All-in-one liquid cooling systems
The all-in-one liquid cooling system has had a chequered history. There have been some very good and also very bad examples of this easy way to water-cool your PC, but thankfully, models such as Corsair’s H100
or Antec’s Kühler H20 920
offer low noise and better cooling than even the best air coolers. What’s more, they also cost a lot less than a custom water-cooling system too.
The awesome Corsair H80, left, is a fantastic all-in-one liquid cooler. The Vantec Aeroflow, right, was one of many experimental air coolers back in 2002 that enthusiasts had to turn to to get good cooling, but was also incredibly noisy. Click to enlarge
The first all-in-one liquid cooler that was generally regarded as being desirably was Zalman’s original Reserator. It was a large passive tower radiator that, sadly, wouldn’t stand a hope of cooling a modern quad core, but was more than happy to deal with most CPUs of the day, and in near silence too. It also looked fantastic but it was only available in 2004. Back in 2002, tower coolers had yet to hit the mainstream and cooling companies were still experimenting with weird and wonderful designs – take the Vantec Aeroflow above for example – with its Tip Magnetic Drive fan.
The original Zalman Reserator - great in it's day although it struggled to cool heavily overclocked CPUs. Click to enlarge
Water cooling was still very much the way to go if you wanted awesome cooling and low noise, but was still a very niche market, with little of the bling and marketing we have in the industry today. Had something like the Corsair H80 turned up back then, it would certainly have gone down a storm with those of us who had to put up with deafening air coolers to keep our overclocked CPUs cool.
Serial ATA (SATA)
When I first saw pictures of a SATA-equipped hard disk, and how neat it looked when plugged into the motherboard, I nearly had to reach for spare pair of pants.
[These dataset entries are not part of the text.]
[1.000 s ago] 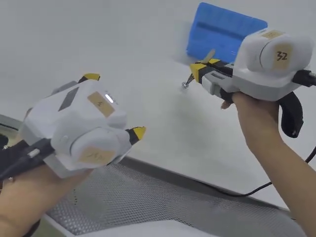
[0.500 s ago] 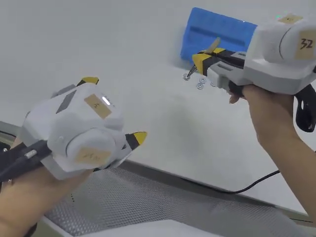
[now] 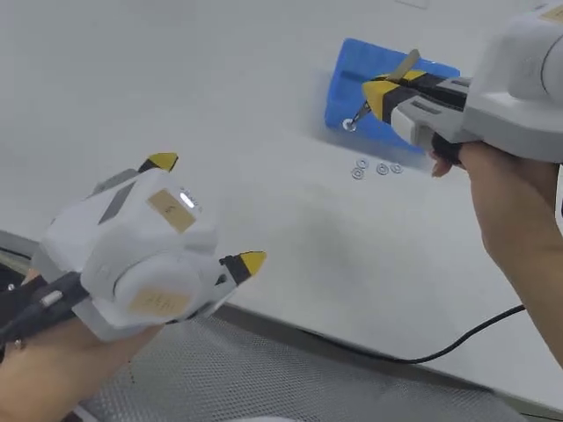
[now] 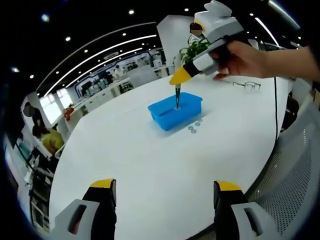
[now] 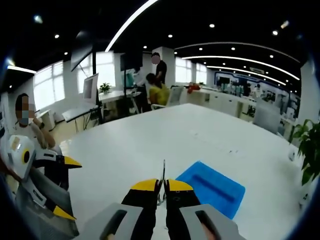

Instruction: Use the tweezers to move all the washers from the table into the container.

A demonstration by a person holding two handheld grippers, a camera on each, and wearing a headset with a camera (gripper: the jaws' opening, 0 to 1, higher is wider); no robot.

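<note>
1. Blue container [image 3: 347,70] is sitting on the white table [image 3: 264,132]; I can't tell what is inside it.
2. I'm counting one pair of tweezers [image 3: 361,112], one washer [image 3: 350,126] at its tips over the container's near edge, and at least three loose washers [image 3: 382,169] lying just beside the container.
3. Right gripper [image 3: 380,92] is clamping the tweezers, jaws nearly together. Left gripper [image 3: 207,211] is hanging with jaws wide apart, gripping nothing.

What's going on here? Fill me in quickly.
A person holds a gripper in each hand. The right gripper is shut on tweezers, whose tip carries a washer over the blue container. A few washers lie on the table beside it. The left gripper hangs open near the table's edge, holding nothing.
</note>
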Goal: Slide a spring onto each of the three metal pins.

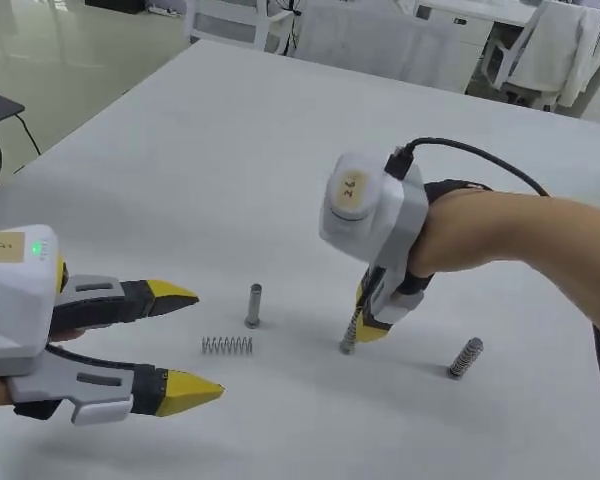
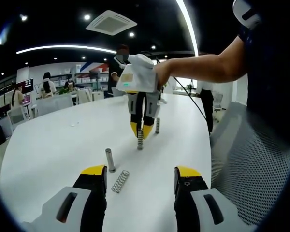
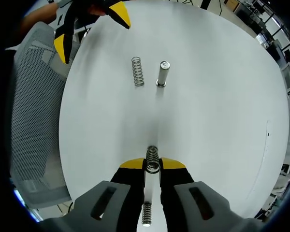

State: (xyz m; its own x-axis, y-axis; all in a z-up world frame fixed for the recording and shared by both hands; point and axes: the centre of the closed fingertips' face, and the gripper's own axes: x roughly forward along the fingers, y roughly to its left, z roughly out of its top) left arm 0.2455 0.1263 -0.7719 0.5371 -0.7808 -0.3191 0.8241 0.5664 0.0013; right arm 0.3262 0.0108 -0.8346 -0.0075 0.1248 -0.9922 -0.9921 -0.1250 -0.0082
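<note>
Over the middle of the white tabletop [image 1: 230, 150], we've got the right gripper [image 1: 365, 328] tipped steeply nose-down, with the forearm [image 1: 520, 235] reaching in from the right and the wrist bent above it. Its yellow-tipped jaws sit narrow, pinched on a coiled wire spring [image 3: 152, 159] that stands upright with its lower end at the middle pin [image 1: 348, 346]. Whether the coil is threaded over that pin, we can't tell.

Down at our left, the left gripper [image 1: 190, 342] is held low and nearly level. Its jaws are spread wide with nothing between them, pointing toward the work. Just ahead of its tips lies a loose spring [image 1: 227, 345], flat on its side, thin bright wire in tight turns. Just beyond that stands a bare pin [image 1: 254, 305], a smooth grey metal cylinder, upright on the table. Off to the right, well apart, the third pin [image 1: 465, 357] wears its spring. We see a matte tabletop and glossy gripper shells in white and grey.
</note>
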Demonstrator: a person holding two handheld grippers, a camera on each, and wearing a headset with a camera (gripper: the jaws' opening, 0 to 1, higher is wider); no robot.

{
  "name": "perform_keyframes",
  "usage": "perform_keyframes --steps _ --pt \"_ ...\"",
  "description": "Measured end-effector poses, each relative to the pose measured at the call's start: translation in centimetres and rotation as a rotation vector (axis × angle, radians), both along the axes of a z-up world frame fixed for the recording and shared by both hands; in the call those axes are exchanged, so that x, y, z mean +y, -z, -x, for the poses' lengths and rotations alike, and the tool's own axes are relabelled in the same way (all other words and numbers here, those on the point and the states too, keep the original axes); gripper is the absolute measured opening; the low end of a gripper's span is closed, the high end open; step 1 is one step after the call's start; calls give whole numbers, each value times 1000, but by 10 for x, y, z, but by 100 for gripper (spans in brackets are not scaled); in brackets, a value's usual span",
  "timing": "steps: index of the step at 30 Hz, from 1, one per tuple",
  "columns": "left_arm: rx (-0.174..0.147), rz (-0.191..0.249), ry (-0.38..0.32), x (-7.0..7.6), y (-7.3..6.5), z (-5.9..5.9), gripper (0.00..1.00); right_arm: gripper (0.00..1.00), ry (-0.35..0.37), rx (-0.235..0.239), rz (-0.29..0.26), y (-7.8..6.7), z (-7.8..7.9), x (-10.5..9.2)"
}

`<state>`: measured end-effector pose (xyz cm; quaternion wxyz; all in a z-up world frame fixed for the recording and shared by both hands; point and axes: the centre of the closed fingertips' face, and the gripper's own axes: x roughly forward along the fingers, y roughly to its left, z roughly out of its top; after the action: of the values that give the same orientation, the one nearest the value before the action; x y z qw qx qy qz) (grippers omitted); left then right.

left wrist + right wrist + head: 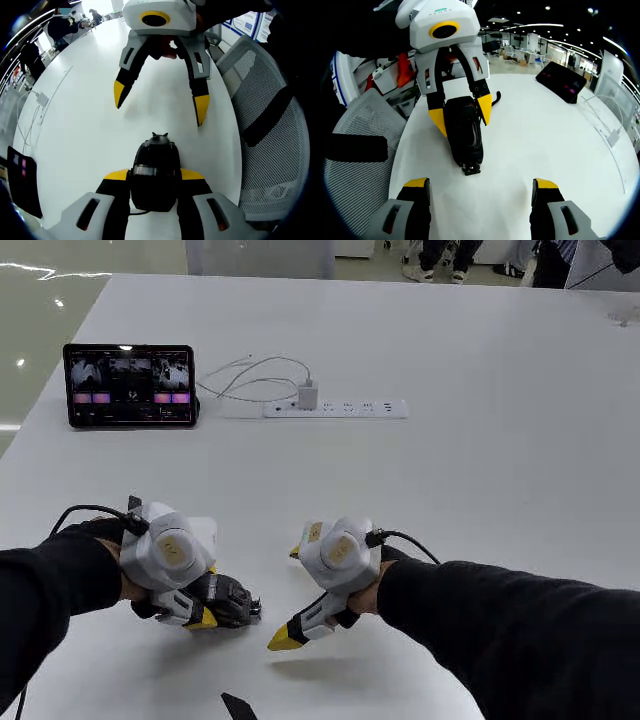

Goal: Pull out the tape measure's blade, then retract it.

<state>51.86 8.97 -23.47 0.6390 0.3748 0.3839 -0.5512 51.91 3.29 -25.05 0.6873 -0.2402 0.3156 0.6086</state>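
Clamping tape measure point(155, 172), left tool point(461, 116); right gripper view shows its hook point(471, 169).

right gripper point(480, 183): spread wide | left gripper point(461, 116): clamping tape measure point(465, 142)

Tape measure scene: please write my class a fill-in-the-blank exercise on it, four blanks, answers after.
1. The left gripper holds the tape measure, its jaws ____.
2. The right gripper has its jaws ____.
3. The tape measure's case is ____ in colour.
4. In the head view the tablet sits ____ of the power strip.
Answers: shut; open; black; left.
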Motion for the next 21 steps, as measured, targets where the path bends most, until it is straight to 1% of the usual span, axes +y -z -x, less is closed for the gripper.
perform_keyframes --steps 2,4,6,8,11,12,13,16,21 --pt "2 2 -1 0 0 0 31 73 -35 -39 4 -1 -1 2" --pt "8 8 -10 0 0 0 31 66 -56 -40 3 0 0 5" --pt "11 15 -12 0 0 0 31 62 -79 -50 3 -1 2 7" --pt "11 16 -13 0 0 0 31 55 -82 -72 8 0 0 8" --pt "10 12 -11 0 1 0 31 52 -89 -67 7 0 1 11" --pt "10 12 -12 0 1 0 31 50 -96 -72 6 0 1 12" --pt "10 12 -11 0 1 0 31 47 -100 -71 8 0 2 13" --pt "10 12 -10 0 1 0 31 41 -114 -69 17 2 3 16" --pt "9 13 -10 0 1 0 31 30 -143 -65 27 6 7 22"
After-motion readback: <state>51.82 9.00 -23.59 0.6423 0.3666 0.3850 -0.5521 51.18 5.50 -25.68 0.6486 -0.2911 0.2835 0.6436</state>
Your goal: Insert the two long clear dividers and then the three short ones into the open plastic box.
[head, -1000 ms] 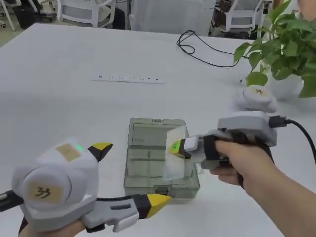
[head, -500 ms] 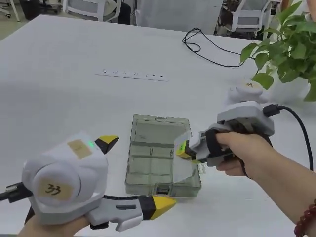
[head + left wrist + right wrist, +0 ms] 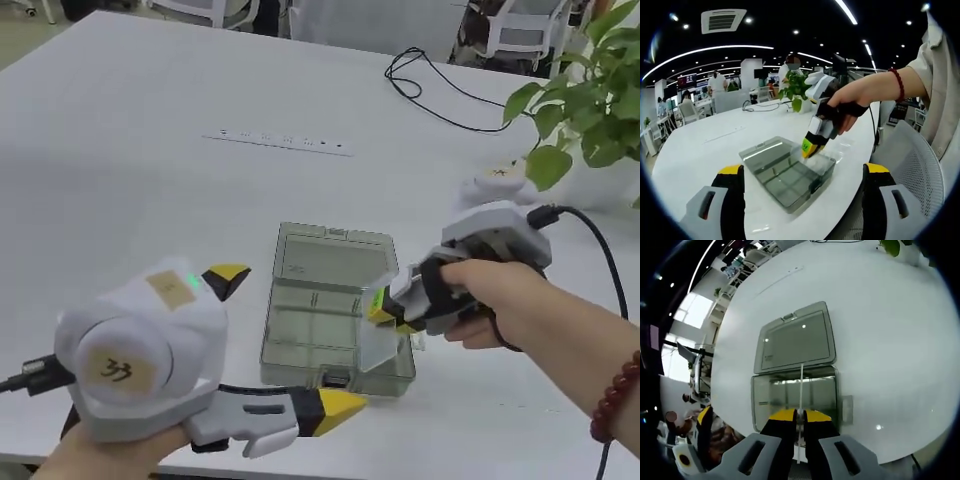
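Right claw [image 3: 383, 308] pinched clear divider [image 3: 378, 345] over open box [image 3: 300, 265] on desk [image 3: 150, 180]; left claw [image 3: 287, 342] spread nearby.

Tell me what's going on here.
A person works two handheld grippers at a white table. The right gripper is shut on a clear divider, holding it over the right side of the open plastic box. The left gripper hovers open at the box's near edge, holding nothing.
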Available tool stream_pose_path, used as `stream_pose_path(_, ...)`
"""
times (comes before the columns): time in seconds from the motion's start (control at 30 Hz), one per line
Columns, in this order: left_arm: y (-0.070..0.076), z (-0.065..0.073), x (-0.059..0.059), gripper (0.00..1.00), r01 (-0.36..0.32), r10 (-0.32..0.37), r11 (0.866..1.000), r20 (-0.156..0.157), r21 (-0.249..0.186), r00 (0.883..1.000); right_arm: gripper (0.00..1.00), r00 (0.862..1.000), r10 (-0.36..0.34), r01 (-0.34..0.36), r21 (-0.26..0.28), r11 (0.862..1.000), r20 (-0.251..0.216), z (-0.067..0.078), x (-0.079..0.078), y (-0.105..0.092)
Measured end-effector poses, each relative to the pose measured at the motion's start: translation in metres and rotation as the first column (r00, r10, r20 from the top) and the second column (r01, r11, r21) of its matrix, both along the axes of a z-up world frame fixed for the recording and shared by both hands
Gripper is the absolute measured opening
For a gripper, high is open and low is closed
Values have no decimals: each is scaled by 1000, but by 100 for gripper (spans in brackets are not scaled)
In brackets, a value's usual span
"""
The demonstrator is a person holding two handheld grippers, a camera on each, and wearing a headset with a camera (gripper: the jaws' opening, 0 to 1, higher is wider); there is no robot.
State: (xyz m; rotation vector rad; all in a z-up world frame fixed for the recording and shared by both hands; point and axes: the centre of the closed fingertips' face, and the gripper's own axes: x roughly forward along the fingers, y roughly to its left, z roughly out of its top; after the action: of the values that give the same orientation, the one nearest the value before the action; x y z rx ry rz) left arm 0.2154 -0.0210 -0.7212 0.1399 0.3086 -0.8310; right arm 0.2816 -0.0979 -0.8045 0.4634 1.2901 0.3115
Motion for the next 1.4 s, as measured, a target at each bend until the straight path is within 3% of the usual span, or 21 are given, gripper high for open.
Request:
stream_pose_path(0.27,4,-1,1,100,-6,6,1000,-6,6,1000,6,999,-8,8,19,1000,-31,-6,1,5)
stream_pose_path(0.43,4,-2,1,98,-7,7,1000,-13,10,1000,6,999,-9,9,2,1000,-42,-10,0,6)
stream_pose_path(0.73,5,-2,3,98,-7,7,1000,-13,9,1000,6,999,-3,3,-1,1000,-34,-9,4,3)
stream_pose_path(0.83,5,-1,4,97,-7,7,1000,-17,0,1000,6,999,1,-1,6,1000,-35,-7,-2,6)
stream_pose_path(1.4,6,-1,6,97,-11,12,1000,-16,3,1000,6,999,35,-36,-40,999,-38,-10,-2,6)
The days of disgusting and awkward IDE cable were finally numbered and I think I even went as far as replacing my IDE hard disk with an identical SATA-equipped model, just because of the awesome new cable.
A PC with IDE cables, left, vs one with SATA cable. Soooooo much neater. Click to enlarge
Sadly, in the early days, the connectors appeared to be a bit brittle, and I lost two hard disks to snapped SATA connectors. Thankfully this doesn’t appear to be an issue today, and optical drives have joined the SATA bandwagon too. Back in 2002, SATA was only just being readied, which meant if you had two hard disks and two optical drives, your PC looked like you’d stuck a mini roll of toilet paper to the inside, then rolled it down a hill. SATA did more for PC aesthetics than any other invention in my mind, and it led the way for faster data speeds too.